Godin describes The Dip like this "most of the things we set out to do in our lives are controlled by one of two curves. Most things are dead ends or cul-de-sacs. They are flat paths. They’re hamsters on a wheel - somebody who is doing the same thing every day pushing along, pushing along, but never breaking through. But a few things are controlled by “the dip,” and the dip is the screen, the filter, the thing that separates those who are scarce, the professionals, the superstars, from the masses, from the amateurs."

What Ramsey did -- and this is worth going to his site and reading it all -- is asking Godin about radio vis-a-vis "The Dip". Godin agrees that radio is on the decline. Taste a little of his reasoning:
"If you are running a radio station with the consultants and the conventional wisdom and trying as hard as you can, you need to ask yourself an honest question, which is: Is it likely to ever be any better than it is now? Meaning, is satellite radio going to become less popular? Is Internet radio going to become less popular? Are people going to find fewer things to do when they’re in their cars?

I think the answer to all of those questions has to be “no,” that traditional, terrestrial radio is a zero-sum game. In fact, it’s worse than a zero-sum game. It is clearly headed towards a dead end. There’s no dip ahead. There’s no breakthrough that’s going to occur.

But, you have all these assets. You have advertisers. You have access to creators of content like record companies. You have access to some listeners. Why not use those assets, use that leverage to build something new where there may very well be a dip. If I ran a radio station today, I would say, 'How do I get every one of my listeners to sign up so I can have a direct relationship with them by phone and by email? How do I learn what their zip code is? How do I discover what they’re interested in?'

Because if I could do all those things using the assets I have now, I could find a new dip and get through it. I could be the go-to source for where listeners should go when they want to party, where they should go when they want to go out for dinner, where they should go when they want to buy a car. And if I use the stepping stone of my terrestrial FCC license to create something new, knowing that I’m going to quit radio as soon as it’s done what I need it to do, then I can move forward, find a dip and build behind me a moat, a valley of death, a dip so deep my competition could never get through it."
For those of you who read me regularly you know that the future of terrestrial broadcasting is in question due mainly to the fact that the next generation which hasn't fully impacted broadcasters yet is rejecting radio. Part of their reasoning is that "it sucks" -- and we have heard that many times before from young people.

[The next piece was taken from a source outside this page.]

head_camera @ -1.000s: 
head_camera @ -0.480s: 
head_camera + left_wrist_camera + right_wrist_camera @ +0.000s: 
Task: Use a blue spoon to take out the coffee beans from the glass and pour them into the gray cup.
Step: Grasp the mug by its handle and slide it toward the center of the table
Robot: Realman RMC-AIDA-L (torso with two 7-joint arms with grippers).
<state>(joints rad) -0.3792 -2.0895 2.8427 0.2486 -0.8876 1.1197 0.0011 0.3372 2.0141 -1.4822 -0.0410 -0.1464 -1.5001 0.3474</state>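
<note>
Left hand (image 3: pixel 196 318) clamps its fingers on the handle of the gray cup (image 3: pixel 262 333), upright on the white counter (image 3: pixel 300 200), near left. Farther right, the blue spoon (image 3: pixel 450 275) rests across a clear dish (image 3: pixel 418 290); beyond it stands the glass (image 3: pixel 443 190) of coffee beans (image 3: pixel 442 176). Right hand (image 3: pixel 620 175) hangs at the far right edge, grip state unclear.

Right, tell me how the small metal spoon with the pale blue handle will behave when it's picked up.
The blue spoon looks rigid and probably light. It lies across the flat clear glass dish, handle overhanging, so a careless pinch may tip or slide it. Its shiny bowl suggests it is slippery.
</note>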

But now they have lots of alternatives -- mobile phones (and soon the iPhone that promises to change everything as a mini-computer and entertainment center), the Internet, music downloading (legal and illegal) and social networking.

I am more convinced than ever after my recent years teaching at USC that this move to mobile Internet is permanent and is just beginning. Radio does not fit into their lives.

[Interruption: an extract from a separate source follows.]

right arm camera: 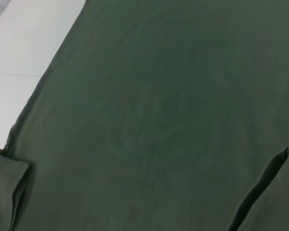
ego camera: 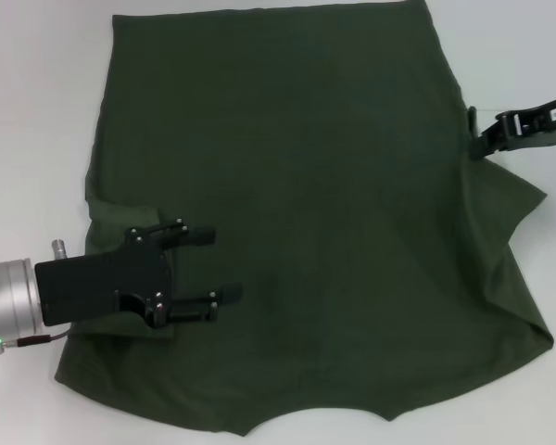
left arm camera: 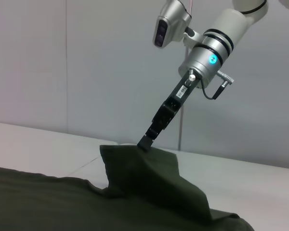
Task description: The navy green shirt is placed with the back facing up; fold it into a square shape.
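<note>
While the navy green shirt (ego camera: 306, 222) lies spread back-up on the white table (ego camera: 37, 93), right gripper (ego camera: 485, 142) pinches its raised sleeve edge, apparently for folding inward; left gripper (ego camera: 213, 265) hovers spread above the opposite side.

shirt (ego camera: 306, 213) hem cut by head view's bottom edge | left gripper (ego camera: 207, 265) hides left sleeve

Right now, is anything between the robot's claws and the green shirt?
No. The left gripper hangs open right over the shirt, and the right gripper already pinches its edge. Nothing else lies on the cloth.
</note>
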Controlling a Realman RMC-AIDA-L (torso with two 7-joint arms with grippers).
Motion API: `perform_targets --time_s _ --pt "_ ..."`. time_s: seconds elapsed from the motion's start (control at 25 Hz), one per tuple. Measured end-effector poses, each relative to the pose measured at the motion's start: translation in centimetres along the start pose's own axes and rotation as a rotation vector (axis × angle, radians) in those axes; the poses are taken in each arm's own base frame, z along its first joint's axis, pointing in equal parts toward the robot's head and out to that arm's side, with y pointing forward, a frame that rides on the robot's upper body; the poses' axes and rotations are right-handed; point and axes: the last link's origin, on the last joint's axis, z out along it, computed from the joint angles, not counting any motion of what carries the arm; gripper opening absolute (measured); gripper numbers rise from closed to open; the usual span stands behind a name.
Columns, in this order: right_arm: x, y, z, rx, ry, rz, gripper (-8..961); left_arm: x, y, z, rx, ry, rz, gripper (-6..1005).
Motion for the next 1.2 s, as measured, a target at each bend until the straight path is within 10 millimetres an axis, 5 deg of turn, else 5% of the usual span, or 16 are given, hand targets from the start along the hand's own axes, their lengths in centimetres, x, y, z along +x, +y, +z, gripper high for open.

It isn't that they dislike radio -- it's not the analog nature of it -- it's the programming! And radio operators living in their world of denial think that everything is okay because their business is still a pretty damn good free cash flow enterprise. In other words, it hasn't gone to hell in a hand basket -- yet.

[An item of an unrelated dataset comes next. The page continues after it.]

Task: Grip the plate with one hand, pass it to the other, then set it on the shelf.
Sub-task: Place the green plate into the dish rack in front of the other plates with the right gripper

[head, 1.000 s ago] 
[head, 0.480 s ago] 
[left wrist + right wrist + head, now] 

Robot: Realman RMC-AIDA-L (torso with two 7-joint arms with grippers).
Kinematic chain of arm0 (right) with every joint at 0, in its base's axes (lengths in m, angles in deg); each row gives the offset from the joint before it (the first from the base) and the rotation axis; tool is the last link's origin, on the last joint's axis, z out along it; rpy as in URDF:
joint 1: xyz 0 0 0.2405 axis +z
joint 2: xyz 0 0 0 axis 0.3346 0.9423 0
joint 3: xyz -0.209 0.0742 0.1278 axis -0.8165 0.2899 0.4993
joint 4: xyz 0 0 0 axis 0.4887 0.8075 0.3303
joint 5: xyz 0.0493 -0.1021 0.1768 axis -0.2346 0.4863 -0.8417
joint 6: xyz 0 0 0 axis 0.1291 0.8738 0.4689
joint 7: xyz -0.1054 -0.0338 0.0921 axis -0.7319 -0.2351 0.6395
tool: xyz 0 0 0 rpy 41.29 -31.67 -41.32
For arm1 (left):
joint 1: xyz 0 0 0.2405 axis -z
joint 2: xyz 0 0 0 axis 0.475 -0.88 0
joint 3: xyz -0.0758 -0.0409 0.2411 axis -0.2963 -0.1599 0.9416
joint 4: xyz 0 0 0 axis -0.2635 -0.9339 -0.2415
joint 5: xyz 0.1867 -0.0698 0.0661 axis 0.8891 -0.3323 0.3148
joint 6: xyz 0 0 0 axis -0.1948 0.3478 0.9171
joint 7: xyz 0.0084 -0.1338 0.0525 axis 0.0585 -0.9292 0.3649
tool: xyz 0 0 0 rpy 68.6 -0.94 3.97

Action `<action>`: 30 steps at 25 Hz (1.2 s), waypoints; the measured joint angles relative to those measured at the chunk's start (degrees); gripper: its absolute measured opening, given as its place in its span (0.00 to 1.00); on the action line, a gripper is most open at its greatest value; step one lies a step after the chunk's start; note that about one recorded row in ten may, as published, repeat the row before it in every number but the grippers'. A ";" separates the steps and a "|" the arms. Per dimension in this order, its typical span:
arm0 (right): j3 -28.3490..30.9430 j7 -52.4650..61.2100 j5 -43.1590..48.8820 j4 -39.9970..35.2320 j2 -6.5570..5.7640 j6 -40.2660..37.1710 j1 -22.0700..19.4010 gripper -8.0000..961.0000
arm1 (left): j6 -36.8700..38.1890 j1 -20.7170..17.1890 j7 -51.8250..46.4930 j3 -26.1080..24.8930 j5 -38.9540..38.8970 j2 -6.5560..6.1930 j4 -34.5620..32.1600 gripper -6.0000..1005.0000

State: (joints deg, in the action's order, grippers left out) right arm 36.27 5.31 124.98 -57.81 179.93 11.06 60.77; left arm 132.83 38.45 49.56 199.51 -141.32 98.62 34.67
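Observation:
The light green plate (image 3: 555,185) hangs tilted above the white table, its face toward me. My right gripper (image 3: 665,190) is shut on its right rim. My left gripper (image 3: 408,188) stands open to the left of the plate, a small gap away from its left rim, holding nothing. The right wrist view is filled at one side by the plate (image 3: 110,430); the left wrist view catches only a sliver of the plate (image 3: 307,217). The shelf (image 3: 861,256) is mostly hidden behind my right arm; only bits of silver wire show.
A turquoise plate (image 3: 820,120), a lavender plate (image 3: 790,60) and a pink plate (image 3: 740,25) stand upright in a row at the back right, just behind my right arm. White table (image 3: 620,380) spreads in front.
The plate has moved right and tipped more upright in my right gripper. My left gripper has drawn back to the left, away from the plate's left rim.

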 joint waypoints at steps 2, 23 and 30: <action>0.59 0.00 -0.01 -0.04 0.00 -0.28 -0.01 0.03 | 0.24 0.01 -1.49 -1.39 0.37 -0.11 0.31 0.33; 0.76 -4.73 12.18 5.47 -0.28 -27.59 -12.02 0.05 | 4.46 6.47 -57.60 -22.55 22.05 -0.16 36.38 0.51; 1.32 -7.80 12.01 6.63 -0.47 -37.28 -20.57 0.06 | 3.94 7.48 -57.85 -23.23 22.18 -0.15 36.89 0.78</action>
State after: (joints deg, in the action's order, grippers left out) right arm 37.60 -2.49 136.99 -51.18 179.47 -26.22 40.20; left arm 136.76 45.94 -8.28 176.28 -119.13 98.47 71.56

The Godin interview prompts me to think about what's next. The time is coming when we're going to have to go to a higher power (probably Wall Street) and tell them that our business is changing and that we have a new business developing.

But we don't -- at least not yet.

HD radio is not a new business. Hell, stations won't even invest in its programming.

Youth formats are worthless on radio because young listeners are on their computers and cell phones. And if we continue in denial any longer our cellphones and computers will merge (it's happening now) and a radio will look like a typewriter -- an unrecognizable relic from the past.

Radio dabbling in the Internet space is nice, but it's not a business. Don't waste the time and money.

The future of radio (and I could do hours on this) is creating content for the mobile Internet space.

Sounds good, but not easy given most radio broadcasters are still in denial and don't understand the sociology of the next generation. They get the technology -- that's easy. It's the people stuff.

What I want to do is create the morning show of the future -- no -- the morning shows of the future and I won't deliver it over the radio. I have a better way.

What I want to do is not stream new 24 hour formats on the air -- young people consume their media through time-delaying devices like TiVo (it's just starting but it is major). You can stream your terrestrial signal to existing listeners -- that's not what I am talking about. I'm headed to the delayed listening content business.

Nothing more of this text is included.